# [ASSIGNMENT]
Print the listing from its top line through the line containing "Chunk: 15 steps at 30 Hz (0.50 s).", nothing more, and leave out the pictures.

RECORDS FOR THE TASK START

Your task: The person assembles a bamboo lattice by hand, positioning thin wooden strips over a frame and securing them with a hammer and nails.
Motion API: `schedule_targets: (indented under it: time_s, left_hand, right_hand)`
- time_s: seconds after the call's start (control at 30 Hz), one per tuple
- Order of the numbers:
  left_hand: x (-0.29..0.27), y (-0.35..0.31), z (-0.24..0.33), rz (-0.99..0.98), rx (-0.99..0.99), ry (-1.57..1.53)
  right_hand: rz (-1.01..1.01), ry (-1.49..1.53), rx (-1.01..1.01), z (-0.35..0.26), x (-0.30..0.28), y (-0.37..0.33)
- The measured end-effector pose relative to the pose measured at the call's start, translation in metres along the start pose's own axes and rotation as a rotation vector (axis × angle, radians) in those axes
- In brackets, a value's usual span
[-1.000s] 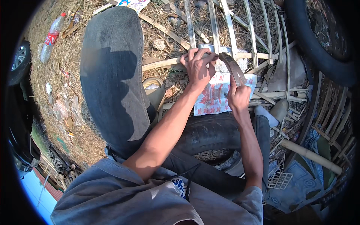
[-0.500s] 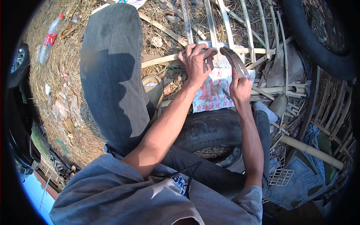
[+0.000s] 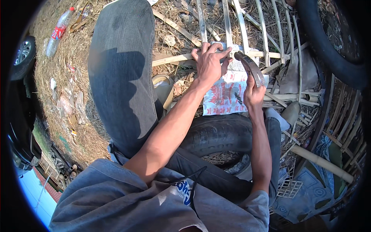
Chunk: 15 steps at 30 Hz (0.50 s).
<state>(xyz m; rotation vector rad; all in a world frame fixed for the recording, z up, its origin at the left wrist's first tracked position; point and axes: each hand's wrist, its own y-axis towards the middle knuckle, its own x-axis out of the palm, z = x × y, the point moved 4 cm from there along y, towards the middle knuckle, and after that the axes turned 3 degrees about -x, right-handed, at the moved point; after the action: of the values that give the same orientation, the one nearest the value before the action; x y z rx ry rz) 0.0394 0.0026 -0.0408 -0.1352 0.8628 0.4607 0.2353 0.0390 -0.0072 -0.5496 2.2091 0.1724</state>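
My right hand [image 3: 254, 94] is closed around a dark metal claw hammer [image 3: 251, 69], its rounded end raised beside the crossing of the slats. My left hand [image 3: 210, 65] is at a crosswise bamboo slat [image 3: 172, 60], fingers bent over it where upright slats [image 3: 227, 23] meet it. Thumb and forefinger come close together there; anything small between them is hidden. Below the hands lies a red-and-white printed sheet [image 3: 220, 94] with a small pile of dark, thin pieces [image 3: 238, 98] on it. A pale block [image 3: 237, 66] sits under the crossing.
A black tyre [image 3: 216, 133] lies between my legs, and another dark ring [image 3: 324, 50] stands at upper right. Loose slats and a bamboo pole [image 3: 320, 162] lie on the right. A plastic bottle [image 3: 58, 33] lies on dry grass at left, near a car wheel [image 3: 24, 58].
The whole view has shifted slightly, moving the scene right. My left fingers have changed pose, the forefinger now reaching further out. The hammer stays raised near the crossing in my right hand.
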Motion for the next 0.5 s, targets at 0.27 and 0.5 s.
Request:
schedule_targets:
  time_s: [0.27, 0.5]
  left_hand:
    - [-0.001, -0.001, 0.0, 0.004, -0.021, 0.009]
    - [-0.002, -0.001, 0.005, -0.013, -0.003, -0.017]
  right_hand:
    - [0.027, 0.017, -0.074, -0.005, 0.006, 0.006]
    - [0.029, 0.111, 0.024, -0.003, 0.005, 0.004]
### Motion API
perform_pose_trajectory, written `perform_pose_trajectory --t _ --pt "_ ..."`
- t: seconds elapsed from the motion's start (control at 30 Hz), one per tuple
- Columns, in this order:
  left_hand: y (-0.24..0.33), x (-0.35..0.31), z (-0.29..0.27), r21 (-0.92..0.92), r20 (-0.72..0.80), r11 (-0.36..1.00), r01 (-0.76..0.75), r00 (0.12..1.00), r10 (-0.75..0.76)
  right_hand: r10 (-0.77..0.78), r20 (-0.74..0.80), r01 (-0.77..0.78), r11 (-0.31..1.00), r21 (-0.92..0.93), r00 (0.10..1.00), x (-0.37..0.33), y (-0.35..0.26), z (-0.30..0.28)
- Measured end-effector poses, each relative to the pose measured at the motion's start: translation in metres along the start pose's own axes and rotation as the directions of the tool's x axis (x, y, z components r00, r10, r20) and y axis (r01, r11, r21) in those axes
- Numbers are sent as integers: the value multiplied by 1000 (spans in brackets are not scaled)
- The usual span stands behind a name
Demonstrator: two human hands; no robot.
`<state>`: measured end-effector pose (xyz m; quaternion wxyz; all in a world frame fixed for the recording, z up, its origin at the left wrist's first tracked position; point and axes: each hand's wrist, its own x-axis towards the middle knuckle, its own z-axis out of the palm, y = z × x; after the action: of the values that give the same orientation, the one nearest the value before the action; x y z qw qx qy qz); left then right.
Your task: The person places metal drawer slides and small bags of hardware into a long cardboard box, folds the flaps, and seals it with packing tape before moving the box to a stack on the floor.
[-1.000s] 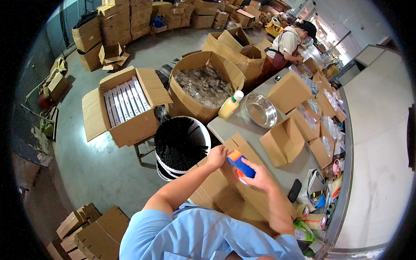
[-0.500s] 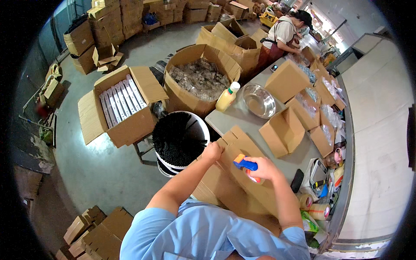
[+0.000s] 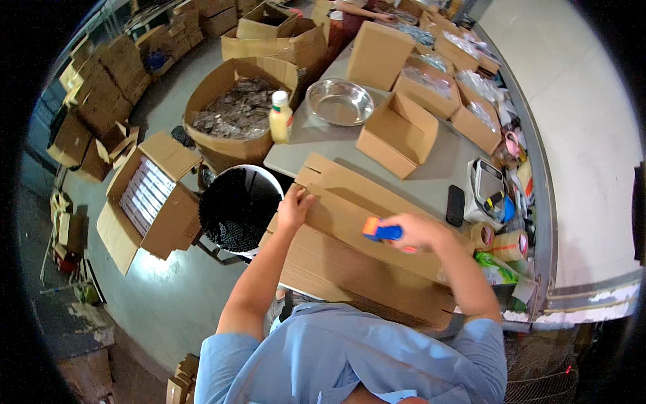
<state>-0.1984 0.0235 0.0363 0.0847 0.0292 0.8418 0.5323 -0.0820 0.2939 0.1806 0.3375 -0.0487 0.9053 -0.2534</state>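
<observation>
A long brown cardboard box lies across the near part of the grey table, its slotted flaps toward the far left. My left hand grips the flap edge at that left end, fingers curled over the cardboard. In my right hand is a blue and orange tape dispenser, held over the middle of the box. The hand is slightly blurred, and I cannot tell whether tape touches the cardboard.
Beyond the box stand an open carton, a steel bowl and a yellowish bottle. A white bucket of black rods is at the left. Tape rolls and a black phone-like object sit right. A co-worker's arm shows at the back.
The view has shifted, so the table and cartons sit farther left and higher. My right hand with the tape dispenser is farther from my left hand, which still grips the box's end.
</observation>
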Motion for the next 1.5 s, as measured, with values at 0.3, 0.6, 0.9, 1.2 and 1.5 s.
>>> perform_pose_trajectory --t 0.3,0.6,0.9,1.2,1.5 --pt "74 -65 97 421 738 272 -865 501 453 83 -179 -123 968 -220 980 -120 81 26" --pt "87 -89 96 395 882 158 -905 421 211 534 -845 119 842 526 -40 -179 133 142" --pt "48 7 113 253 967 920 -299 84 -239 671 -714 154 741 654 -200 -70 70 268" --pt "108 -78 288 -334 937 903 -272 -196 288 759 -650 283 630 723 -29 -37 79 235" --pt "119 -77 286 -131 984 981 -145 -135 112 828 -517 33 536 844 -217 -37 70 230"
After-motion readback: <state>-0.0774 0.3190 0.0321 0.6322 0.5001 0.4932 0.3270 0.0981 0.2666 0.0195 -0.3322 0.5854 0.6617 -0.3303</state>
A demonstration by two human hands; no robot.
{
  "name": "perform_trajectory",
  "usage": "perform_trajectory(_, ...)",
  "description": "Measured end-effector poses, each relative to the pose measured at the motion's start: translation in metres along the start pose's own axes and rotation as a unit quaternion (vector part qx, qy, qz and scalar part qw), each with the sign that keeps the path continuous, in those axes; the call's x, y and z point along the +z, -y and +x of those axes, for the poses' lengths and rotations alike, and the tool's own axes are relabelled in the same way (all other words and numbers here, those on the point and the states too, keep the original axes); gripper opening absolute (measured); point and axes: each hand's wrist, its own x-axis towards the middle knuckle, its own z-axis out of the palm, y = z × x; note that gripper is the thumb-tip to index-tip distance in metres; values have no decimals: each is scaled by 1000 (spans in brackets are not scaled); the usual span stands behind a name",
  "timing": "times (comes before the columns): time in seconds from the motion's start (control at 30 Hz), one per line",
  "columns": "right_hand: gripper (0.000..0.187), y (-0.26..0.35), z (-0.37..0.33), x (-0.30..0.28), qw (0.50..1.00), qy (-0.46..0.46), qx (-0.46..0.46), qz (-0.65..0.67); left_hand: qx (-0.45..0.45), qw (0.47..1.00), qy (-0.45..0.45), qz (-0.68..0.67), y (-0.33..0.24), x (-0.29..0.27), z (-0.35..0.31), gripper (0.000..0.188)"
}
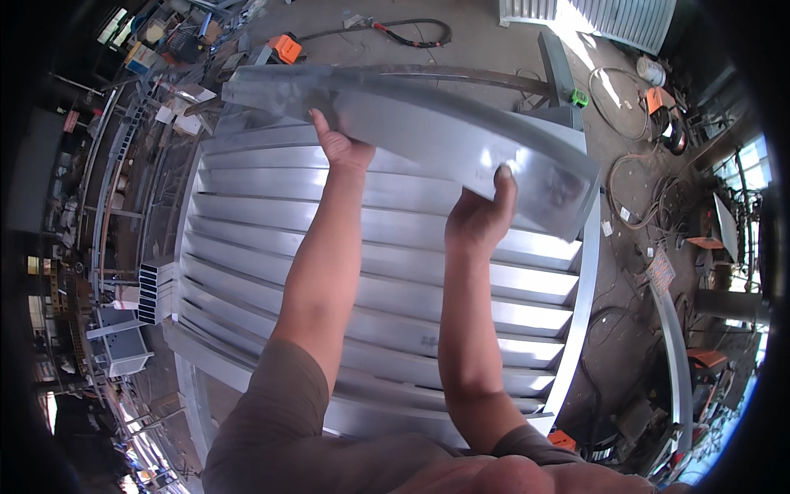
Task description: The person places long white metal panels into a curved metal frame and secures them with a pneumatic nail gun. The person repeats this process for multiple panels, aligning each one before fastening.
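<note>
Head: panel in hands, slat marking illegible

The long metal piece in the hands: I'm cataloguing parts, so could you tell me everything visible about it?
The long metal piece looks like bare silvery sheet, with a broad smooth face, a bent long edge and bright reflections near its right end. It slants over the slatted frame, its right end closer to the wearer. The left hand and right hand hold its near edge. Whether it touches the frame is unclear.

Two grips, one held panel, two louvres
</note>
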Motion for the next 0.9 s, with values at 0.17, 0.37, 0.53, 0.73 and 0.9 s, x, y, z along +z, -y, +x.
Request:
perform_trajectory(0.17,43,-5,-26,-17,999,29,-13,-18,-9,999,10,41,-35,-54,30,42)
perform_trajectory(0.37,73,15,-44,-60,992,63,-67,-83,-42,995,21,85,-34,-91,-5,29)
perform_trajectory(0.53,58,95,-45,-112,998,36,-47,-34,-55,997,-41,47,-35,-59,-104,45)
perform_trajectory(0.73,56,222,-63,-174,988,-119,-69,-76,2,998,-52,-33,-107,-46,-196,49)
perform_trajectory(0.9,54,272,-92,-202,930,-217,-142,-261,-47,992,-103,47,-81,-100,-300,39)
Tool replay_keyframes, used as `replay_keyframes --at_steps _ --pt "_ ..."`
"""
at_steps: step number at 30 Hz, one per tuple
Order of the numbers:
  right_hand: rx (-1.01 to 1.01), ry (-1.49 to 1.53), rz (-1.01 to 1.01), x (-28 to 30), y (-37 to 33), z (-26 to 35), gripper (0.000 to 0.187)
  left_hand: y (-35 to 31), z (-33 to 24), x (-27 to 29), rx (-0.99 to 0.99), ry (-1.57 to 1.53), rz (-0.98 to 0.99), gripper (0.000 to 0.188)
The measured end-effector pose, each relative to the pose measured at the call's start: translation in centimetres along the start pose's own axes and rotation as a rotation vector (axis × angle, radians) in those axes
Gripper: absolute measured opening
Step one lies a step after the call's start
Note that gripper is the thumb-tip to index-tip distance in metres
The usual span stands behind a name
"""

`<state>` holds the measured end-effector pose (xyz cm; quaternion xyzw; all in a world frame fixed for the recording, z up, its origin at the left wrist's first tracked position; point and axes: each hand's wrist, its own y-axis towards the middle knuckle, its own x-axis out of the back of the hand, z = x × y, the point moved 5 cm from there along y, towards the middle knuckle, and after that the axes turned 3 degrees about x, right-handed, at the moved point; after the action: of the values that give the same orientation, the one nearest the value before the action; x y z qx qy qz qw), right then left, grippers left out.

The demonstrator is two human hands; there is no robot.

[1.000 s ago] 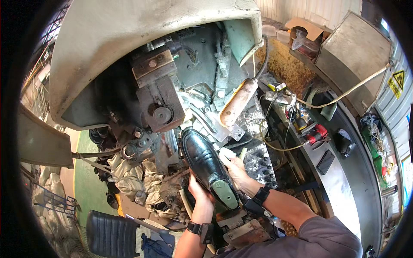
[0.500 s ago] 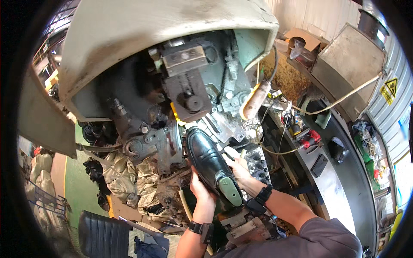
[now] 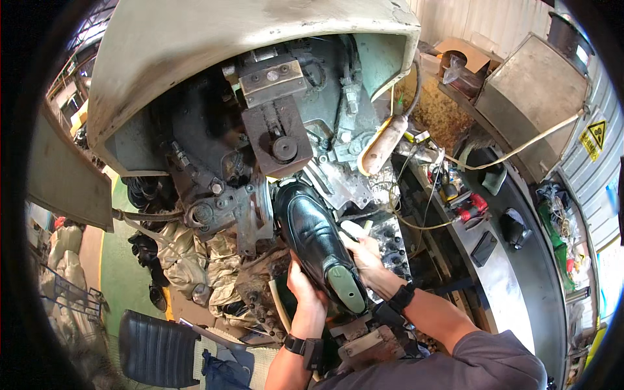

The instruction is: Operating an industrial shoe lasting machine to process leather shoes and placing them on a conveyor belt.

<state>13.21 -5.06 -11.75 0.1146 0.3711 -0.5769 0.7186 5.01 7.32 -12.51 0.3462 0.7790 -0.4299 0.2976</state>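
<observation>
A glossy black leather shoe, with a pale green last showing at its heel opening, lies between my two hands. Its toe points away from me, right under the dark block of a large machine. My left hand is cupped along the shoe's left side near the heel, its fingers partly hidden below. On the right side, my right hand grips the shoe near the heel. A rounded white piece shows at the fingers of that hand; I cannot tell what it is.
A curved cream hood arches over the machine. A work lamp hangs right of the block. Further right, a bench carries a red tool and a black phone-like slab. A black chair stands at lower left.
The whole view has shifted slightly. Both hands keep their hold on the shoe, whose toe stays at the machine block. A yellow strip beside the block is now mostly hidden.
</observation>
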Motion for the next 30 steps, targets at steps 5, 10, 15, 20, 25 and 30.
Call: replay_keyframes --at_steps 5,10,15,20,25,30 --pt "-0.036 0.01 -0.05 -0.4 0.5 -0.1 0.029 1.0 -0.3 0.2 -0.003 -0.003 -0.039 0.043" --pt "-0.042 0.058 0.017 -0.7 0.7 -0.2 0.026 1.4 -0.4 0.2 -0.006 -0.014 -0.038 0.043" --pt "-0.042 0.112 -0.023 0.0 1.0 -1.0 0.019 1.4 -0.5 0.3 -0.055 0.015 -0.06 0.043" --pt "-0.075 0.171 0.011 0.2 1.8 -2.0 0.014 1.7 -0.6 0.9 -0.139 0.087 -0.205 0.045" --pt "-0.056 0.16 0.058 -0.7 2.0 -1.7 0.017 2.0 -0.9 1.3 -0.2 0.167 -0.265 0.047" --pt "-0.069 0.101 0.024 -1.0 1.7 -1.2 0.021 2.1 -0.8 1.3 -0.17 0.165 -0.212 0.052"
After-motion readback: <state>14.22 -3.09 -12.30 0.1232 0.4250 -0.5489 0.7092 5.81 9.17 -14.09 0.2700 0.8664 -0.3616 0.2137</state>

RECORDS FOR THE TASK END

# [COMPLETED TASK]
Your task: The person assembles a bamboo lattice by hand, positioning thin wooden strips over a frame and securing them with a hammer and nails.
Motion API: `schedule_targets: (indented under it: time_s, left_hand, right_hand)`
- time_s: seconds after the call's start (control at 30 Hz), one per tuple
- Order of the numbers:
  left_hand: x (-0.29..0.27), y (-0.35..0.31), z (-0.24..0.33), rz (-0.99..0.98), rx (-0.99..0.99), ry (-1.57..1.53)
  right_hand: rz (-1.01..1.01), ry (-1.49..1.53), rx (-1.01..1.01), z (-0.35..0.26), x (-0.30..0.28), y (-0.37..0.33)
- The measured end-effector pose relative to the pose measured at the call's start, translation in metres along the start pose's own axes and rotation as a rotation vector (axis × angle, radians) in those axes
- In brackets, a value's usual span
[-1.000s] 
[-0.500s] 
[+0.000s] 
Chunk: 15 steps at 30 Hz (0.50 s).

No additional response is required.